Celui qui regarde un sablier
voit la dissolution d’un empire.
Jorge Luis Borges,
Le Chiffre (La Cifra)
Donc cette ville avait des rois […]
Étaient-ils méchants? Non. Ils étaient rois.
Victor Hugo,
La Ville Disparue, dans La Légende des Siècles
"Traduit dans le monde entier, notamment en anglais par Ursula K. Le Guin, ce chef-d'oeuvre inclassable fait songer au cycle de Gormenghast de Mervyn Peake ou aux Villes invisibles d'Italo Calvino." L'éditeur de ce recueil multiplie les comparaisons ( "une Doris Lessing argentine", "on songe à Alfred Jarry, à Italo calvino…") et nombre des ses lecteurs enthousiastes le suivent sur ce terrain, invoquant Borges, Kafka, Buzzatti…
Même Nébal, souverain de Nébalia, un empire qu'il a fondé et qu'il peuple à lui tout seul jusque dans ses moindres recoins (on peut donc supposer qu'il entend quelque chose à la conduite des empires), qui déborde d'enthousiasme pour ce roman, tombe un peu dans ce travers ("à la manière des Villes invisibles d’Italo Calvino"…)

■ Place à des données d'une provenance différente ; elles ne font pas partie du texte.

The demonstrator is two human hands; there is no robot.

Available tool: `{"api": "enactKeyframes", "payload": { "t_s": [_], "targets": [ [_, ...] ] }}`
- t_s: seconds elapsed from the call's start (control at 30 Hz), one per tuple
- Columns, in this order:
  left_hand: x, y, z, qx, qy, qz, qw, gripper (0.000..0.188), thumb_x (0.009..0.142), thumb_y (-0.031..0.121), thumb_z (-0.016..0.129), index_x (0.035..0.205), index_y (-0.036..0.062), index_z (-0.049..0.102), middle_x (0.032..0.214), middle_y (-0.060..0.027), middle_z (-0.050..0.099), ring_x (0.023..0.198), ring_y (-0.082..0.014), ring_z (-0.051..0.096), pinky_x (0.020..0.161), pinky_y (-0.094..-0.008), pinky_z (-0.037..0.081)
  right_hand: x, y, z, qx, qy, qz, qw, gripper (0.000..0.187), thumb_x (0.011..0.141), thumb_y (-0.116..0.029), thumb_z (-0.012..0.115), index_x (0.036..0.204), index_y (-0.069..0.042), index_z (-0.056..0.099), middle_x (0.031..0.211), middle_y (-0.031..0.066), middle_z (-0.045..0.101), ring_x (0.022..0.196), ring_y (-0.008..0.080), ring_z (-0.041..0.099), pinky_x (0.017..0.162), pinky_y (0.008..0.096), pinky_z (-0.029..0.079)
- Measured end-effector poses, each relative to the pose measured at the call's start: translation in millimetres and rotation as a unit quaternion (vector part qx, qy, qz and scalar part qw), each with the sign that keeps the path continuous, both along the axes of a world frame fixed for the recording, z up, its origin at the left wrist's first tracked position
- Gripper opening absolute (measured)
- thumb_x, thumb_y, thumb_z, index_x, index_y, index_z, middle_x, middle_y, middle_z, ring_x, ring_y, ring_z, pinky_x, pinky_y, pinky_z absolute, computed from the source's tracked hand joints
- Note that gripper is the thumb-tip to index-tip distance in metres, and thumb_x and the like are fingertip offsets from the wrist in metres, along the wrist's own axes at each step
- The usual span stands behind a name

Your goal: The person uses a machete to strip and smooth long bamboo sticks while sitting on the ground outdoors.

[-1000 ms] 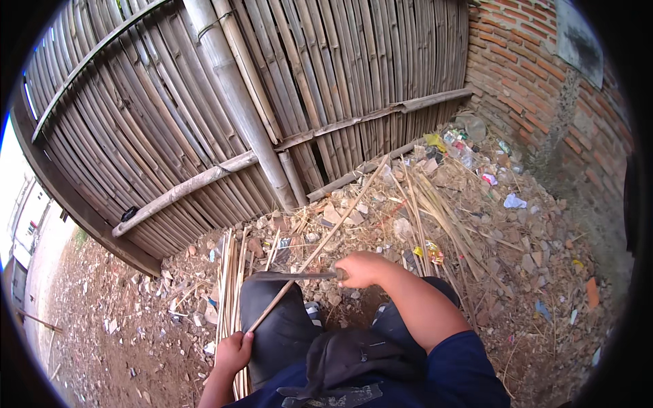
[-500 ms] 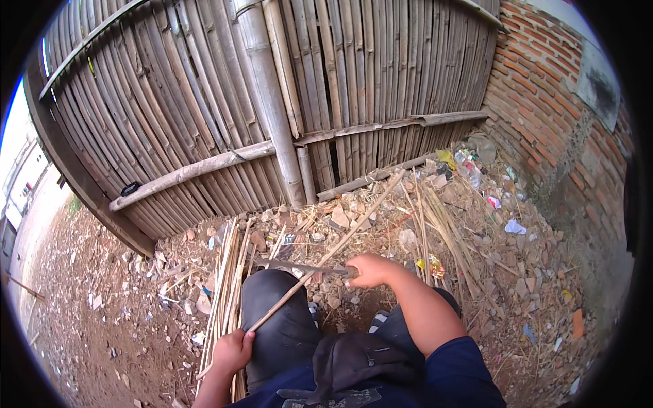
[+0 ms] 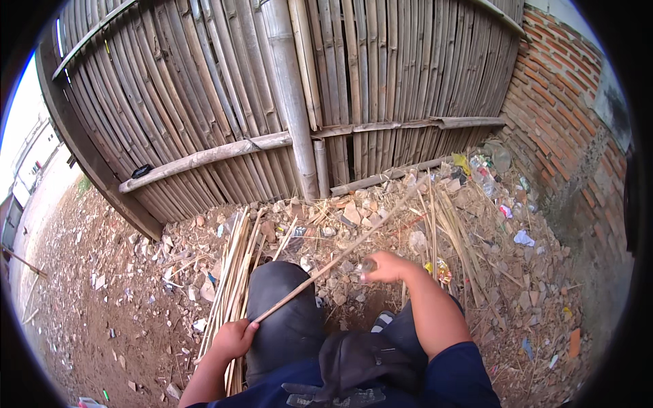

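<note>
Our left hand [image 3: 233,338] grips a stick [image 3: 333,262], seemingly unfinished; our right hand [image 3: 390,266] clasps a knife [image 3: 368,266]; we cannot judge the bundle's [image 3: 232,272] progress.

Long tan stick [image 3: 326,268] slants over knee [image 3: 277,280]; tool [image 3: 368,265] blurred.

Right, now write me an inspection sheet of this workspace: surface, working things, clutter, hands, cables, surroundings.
Surface: brown earth ground, strewn with rubble.
Job's things: one long thin strip slanting up to the right; a strip bundle at left; loose strips at right.
Clutter: yellow scrap, crumpled white piece, orange fragment.
Left hand: closed on the slanting strip near its lower end.
Right hand: closed around a tool handle; blade not clearly visible.
Cables: nothing seen.
Surroundings: slatted wall ahead, brick wall at right.
</note>
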State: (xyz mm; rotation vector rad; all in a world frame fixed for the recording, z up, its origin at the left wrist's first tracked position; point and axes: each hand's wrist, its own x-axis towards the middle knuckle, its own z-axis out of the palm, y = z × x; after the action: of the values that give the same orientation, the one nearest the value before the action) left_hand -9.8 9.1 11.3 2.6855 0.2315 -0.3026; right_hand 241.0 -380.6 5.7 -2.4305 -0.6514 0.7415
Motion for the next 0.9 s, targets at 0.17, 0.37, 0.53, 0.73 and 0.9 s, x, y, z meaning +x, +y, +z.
{"api": "enactKeyframes", "payload": {
  "t_s": [0.17, 0.37, 0.53, 0.73, 0.9],
  "targets": [
    [2.8, -6.7, 6.3, 0.015, 0.008, 0.01, 1.0, 0.051, 0.101, 0.047, 0.049, 0.086, 0.0006, 0.064, 0.083, -0.0269, 0.068, 0.085, -0.0473, 0.066, 0.079, -0.055, 0.052, 18.4, -25.3, -15.1, 0.022, -0.037, -0.148, 0.988, 0.044, 0.08, -0.035, 0.079, 0.11, -0.004, 0.068, 0.099, 0.0171, 0.071, 0.094, 0.0321, 0.068, 0.084, 0.0424, 0.053],
    [-0.3, 4.4, 16.3, -0.012, 0.062, -0.011, 0.998, 0.055, 0.101, 0.051, 0.049, 0.085, 0.0014, 0.066, 0.082, -0.0246, 0.068, 0.085, -0.0457, 0.066, 0.078, -0.0516, 0.052, -18.4, -1.8, 24.5, -0.085, -0.085, 0.022, 0.992, 0.042, 0.078, -0.037, 0.079, 0.104, -0.006, 0.068, 0.098, 0.0181, 0.07, 0.096, 0.0364, 0.068, 0.084, 0.0445, 0.053],
    [-6.7, 8.8, -5.9, -0.035, 0.04, 0.01, 0.999, 0.053, 0.102, 0.049, 0.048, 0.085, 0.0023, 0.066, 0.082, -0.026, 0.068, 0.086, -0.046, 0.066, 0.078, -0.051, 0.052, 2.8, -31.1, 7.1, 0.03, 0.023, -0.043, 0.998, 0.044, 0.08, -0.037, 0.078, 0.105, -0.002, 0.068, 0.1, 0.0184, 0.071, 0.095, 0.036, 0.068, 0.084, 0.0441, 0.053],
    [-4.4, -4.9, 13.7, -0.019, 0.02, 0.001, 1.0, 0.052, 0.102, 0.045, 0.049, 0.082, 0.0003, 0.065, 0.079, -0.0271, 0.066, 0.083, -0.0476, 0.066, 0.076, -0.0532, 0.051, -1.6, -18.7, 8.0, -0.074, -0.099, -0.049, 0.991, 0.035, 0.082, -0.032, 0.075, 0.103, -0.004, 0.069, 0.101, 0.0198, 0.071, 0.097, 0.0379, 0.068, 0.084, 0.0459, 0.053],
    [5.3, 4.5, 9.2, -0.025, 0.037, -0.025, 0.999, 0.051, 0.103, 0.043, 0.049, 0.085, -0.0017, 0.065, 0.079, -0.0277, 0.066, 0.083, -0.047, 0.066, 0.075, -0.05, 0.052, -16.2, -4.4, 0.8, 0.002, -0.045, 0.036, 0.998, 0.044, 0.082, -0.037, 0.076, 0.107, -0.001, 0.068, 0.096, 0.0187, 0.07, 0.092, 0.032, 0.069, 0.079, 0.044, 0.053]
  ]
}}
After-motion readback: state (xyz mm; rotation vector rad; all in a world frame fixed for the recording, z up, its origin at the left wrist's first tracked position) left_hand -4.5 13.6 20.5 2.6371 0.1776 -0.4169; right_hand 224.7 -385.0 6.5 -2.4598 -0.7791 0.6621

Un blogueur qui ne mâche pas ses mots, Apophis écrivait récemment (décrivant le même phénomène mais à propos d'un autre livre):
Franchement, il faut que les éditeurs, aussi bien anglo-saxons que français, arrêtent avec ce genre de marketing à la noix, parce qu’à force de prendre le consommateur pour un pigeon à coups de références prestigieuses fantaisistes, ce qui va finir par arriver est que la majorité va différer son achat en attendant qu’un courageux achète le livre en question et dise si ça ressemble bel et bien à l’auteur(e) majeur(e) X ou Y. Et devinez ce qui va se passer lorsque cela ne se révélera être que de la poudre aux yeux ?
La romancière, quant à elle, nous avait prévenus en toute simplicité, sur la page de son livre consacrée aux traditionnels "remerciements":
"Je suis profondément reconnaissante pour l'élan que m'ont donné Hans Christian Andersen, J. R. R. Tolkien et Italo Calvino, car sans leurs mots galvanisants ce livre n'aurait pas vu le jour."

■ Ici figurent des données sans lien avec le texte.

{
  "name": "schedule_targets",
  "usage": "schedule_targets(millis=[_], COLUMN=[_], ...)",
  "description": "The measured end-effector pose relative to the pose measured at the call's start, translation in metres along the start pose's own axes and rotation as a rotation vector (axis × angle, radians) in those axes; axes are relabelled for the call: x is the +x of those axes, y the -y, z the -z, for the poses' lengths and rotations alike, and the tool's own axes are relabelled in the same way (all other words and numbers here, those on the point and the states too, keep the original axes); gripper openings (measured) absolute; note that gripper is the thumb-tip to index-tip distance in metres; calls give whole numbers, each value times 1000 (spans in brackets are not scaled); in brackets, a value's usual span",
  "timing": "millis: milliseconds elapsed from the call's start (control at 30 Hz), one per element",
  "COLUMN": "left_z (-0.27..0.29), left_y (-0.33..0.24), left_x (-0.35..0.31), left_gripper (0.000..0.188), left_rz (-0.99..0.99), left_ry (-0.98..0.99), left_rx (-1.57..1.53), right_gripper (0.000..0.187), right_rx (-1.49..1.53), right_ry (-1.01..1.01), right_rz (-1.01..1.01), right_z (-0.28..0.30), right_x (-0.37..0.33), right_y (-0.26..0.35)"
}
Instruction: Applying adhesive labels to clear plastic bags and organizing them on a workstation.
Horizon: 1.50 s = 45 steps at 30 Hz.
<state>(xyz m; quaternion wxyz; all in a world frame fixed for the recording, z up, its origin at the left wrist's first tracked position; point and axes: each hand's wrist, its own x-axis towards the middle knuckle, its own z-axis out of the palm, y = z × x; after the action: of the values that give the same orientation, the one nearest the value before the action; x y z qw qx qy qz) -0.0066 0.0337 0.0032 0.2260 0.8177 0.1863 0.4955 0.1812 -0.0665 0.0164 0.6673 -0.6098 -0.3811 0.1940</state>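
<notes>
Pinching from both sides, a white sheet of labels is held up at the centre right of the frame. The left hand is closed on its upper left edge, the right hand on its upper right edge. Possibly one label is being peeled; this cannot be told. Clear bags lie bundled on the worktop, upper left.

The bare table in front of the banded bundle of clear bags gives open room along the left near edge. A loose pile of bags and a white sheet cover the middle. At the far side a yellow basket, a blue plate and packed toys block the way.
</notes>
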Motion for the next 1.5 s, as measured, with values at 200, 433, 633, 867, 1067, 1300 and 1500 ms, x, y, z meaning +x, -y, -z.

Il est significatif que l'éditeur n'ait pas sauté sur l'occasion d'ajouter Andersen ni Tolkien (pourtant réputés bons vendeurs) à sa liste: si les noms que nous livre Gorodischer ont eu pour elle une importance particulière, ce ne sont pas ceux qui viendraient en premier à l'esprit du lecteur en découvrant le livre, et il aurait été à craindre, s'ils avaient été utilisés comme arguments publicitaires, qu'il y voie des "références prestigieuses fantaisistes".

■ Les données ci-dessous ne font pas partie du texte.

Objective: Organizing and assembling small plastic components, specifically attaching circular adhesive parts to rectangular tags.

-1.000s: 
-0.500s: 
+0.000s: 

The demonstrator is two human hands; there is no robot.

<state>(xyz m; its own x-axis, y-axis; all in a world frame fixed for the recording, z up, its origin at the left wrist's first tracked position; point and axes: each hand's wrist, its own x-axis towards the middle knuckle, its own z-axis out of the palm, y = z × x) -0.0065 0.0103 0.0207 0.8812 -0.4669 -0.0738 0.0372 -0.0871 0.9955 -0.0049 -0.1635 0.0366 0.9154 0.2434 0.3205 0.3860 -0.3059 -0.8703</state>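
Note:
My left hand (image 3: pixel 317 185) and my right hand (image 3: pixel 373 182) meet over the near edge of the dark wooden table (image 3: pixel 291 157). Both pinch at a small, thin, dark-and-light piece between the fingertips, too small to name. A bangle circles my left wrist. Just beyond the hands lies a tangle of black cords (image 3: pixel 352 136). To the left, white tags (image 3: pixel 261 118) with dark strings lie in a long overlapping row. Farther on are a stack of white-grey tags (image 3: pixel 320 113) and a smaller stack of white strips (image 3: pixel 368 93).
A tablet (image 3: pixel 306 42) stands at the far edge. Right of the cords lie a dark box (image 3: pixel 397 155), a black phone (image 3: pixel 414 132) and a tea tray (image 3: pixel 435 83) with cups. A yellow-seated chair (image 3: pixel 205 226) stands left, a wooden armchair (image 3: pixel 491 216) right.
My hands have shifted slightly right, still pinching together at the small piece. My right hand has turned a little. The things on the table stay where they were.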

Ceci dit, ils ne pensent sûrement pas à mal, tant les éditeurs que les lecteurs, en accumulant les comparaisons: chez Angélica Gorodischer, il y a bien un peu de tout ça, ici une situation à la Kafka, ici une formule à la Borges, là une péripétie burlesque à la Vance, là et là des surprises cruelles dignes d'Andersen, mais épars; et ce n'est pas une faiblesse parce que ce livre possède autre chose, en plus, en propre; une qualité particulière qui n'appartient qu'à lui (je n'ai pas lu d'autre livre de Gorodischer: je les attends avec curiosité - il vient d'en paraître un autre chez La Volte).
Vous
voulez retrouver la fascination hallucinée pour le difforme et le
dévoyé propre à Mervyn Peake? la délicatesse du souffleur de bulles
Italo Calvino? la candide cruauté de la fée noire Tanith Lee?
l'imbrication sans issue des cauchemars de Kafka? l'ironie sombre de
Dino Buzzati? le vertige mémoriel de Gabriel Garcia Marquez? la
bouffonne inventivité verbale de Jack Vance? la minutie érudite
d'Umberto Eco? Hé bien, cherchez-les donc chez Peake, Calvino, Lee,
Kafka, Buzzati, Marquez, Vance, Eco. Ne craignez rien, ils seront
toujours là, immuables, où vous les aviez quittés. Chez Angélica
Gorodischer, les sensations que vous avez appréciées chez tous ceux-ci,
vous les retrouverez, mais dans un désordre savant: un peu comme si
l'imagination de Calvino donnait soudain des ailes à une sèche
description clinique de Kafka, ou comme si une accumulation pince-sans-rire de
références érudites (ou pseudo-érudites) façon Borges ou Eco était travestie par Vance
en refrain de chanson à boire.
On trouvera surement un oxymore bien senti pour la caractériser, cette chose, et dans le futur, vous pourrez lire au dos de romans pas encore écrits, œuvres de romanciers aujourd'hui au berceau: "on retrouve dans ces pages un peu de cette ampleur de vision révélée sur le ton du badinage qui fut la signature d'Angélica Gorodischer" (ou quelque chose d'approchant), et vous n'en serez pas surpris (les éditeurs n'abandonnent pas facilement les vieilles recettes qui marchent).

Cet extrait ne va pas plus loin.